Attorneys for Baltimore seek to keep crew members from bridge collapse ship from returning home

2024-06-19 07:55 Last Updated At:08:01

Baltimore (AP) — Attorneys are asking a federal judge to prevent crew members on the cargo ship Dali from returning to their home countries amid ongoing investigations into the circumstances leading up to the deadly collapse of the Francis Scott Key Bridge in March.

Eight of the Dali’s crew members were scheduled to debark the ship and return home as early as Thursday, according to emails included in court filings Tuesday. The roughly two dozen total seafarers hail from India and Sri Lanka.

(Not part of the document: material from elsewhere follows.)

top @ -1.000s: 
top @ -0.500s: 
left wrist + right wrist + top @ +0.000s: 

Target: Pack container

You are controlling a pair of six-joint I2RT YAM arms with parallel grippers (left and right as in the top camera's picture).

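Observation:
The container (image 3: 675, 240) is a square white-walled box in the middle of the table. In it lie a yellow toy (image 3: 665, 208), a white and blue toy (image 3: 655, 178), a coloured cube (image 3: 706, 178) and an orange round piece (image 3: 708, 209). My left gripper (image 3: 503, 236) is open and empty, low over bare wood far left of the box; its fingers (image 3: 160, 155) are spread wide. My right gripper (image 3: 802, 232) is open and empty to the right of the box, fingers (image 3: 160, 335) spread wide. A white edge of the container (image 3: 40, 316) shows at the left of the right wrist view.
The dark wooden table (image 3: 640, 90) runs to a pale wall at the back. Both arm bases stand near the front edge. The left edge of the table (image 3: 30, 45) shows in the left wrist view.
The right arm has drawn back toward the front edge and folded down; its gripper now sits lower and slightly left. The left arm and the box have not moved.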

That would mark the first time any of them can leave the ship since it lost power and crashed into one of the bridge’s supporting columns shortly after leaving Baltimore on March 26.

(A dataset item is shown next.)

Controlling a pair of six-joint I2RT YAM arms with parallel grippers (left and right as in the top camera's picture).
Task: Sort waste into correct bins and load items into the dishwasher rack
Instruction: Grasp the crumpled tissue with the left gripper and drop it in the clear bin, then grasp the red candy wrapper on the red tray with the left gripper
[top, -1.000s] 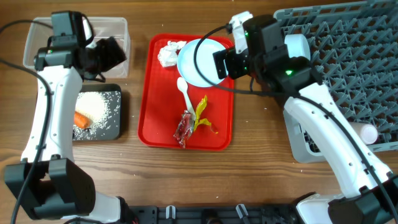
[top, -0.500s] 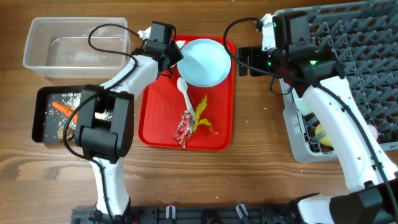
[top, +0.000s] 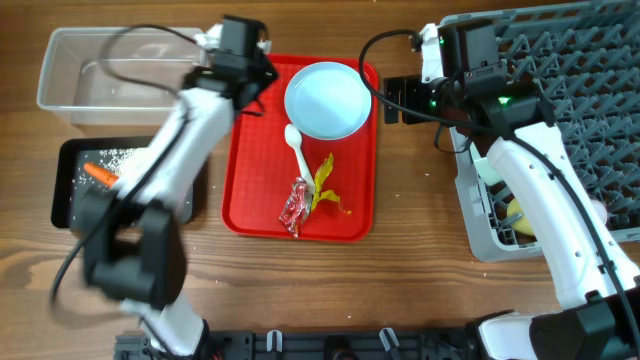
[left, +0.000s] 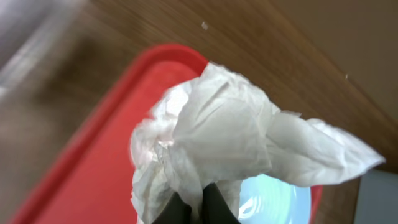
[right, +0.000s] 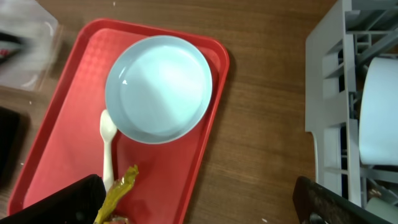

In the court filings, attorneys representing the City of Baltimore said the men should remain in the U.S. so they can be deposed in ongoing civil litigation over who should be held responsible for covering costs and damages resulting from the bridge collapse, which killed six construction workers and temporarily halted most maritime traffic through Baltimore’s busy port.

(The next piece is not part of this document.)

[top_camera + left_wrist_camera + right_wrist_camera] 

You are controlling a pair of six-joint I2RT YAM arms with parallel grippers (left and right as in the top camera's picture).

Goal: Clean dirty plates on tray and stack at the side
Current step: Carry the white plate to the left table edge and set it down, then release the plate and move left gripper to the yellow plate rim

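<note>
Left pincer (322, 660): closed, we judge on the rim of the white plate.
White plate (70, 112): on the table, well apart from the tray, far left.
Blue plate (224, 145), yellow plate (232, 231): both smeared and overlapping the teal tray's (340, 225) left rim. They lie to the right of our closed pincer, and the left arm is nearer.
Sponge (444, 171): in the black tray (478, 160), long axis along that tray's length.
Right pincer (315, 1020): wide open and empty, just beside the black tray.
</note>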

“The crew consists entirely of foreign nationals who, of course, have critical knowledge and information about the events giving rise to this litigation,” attorneys wrote. “If they are permitted to leave the United States, Claimants may never have the opportunity to question or depose them.”

The petition requested an emergency hearing on the matter. No ruling has been issued in response.

Darrell Wilson, a spokesperson for the ship’s owner, said Tuesday evening that some crew members are scheduled to leave.

“A portion of the crew are going home and a portion are remaining here to assist with the investigation,” he said in a text message.

Wilson said he was unable to provide additional details about how many crew members were leaving and when. He also said he wasn’t sure when the ship itself would leave Baltimore for Norfolk, Virginia, where it will receive more extensive repairs.

The hulking container ship remained pinned amid the wreckage of the fallen bridge for almost two months while workers removed thousands and thousands of tons of mangled steel and concrete from the bottom of the Patapsco River at the entrance to Baltimore’s harbor.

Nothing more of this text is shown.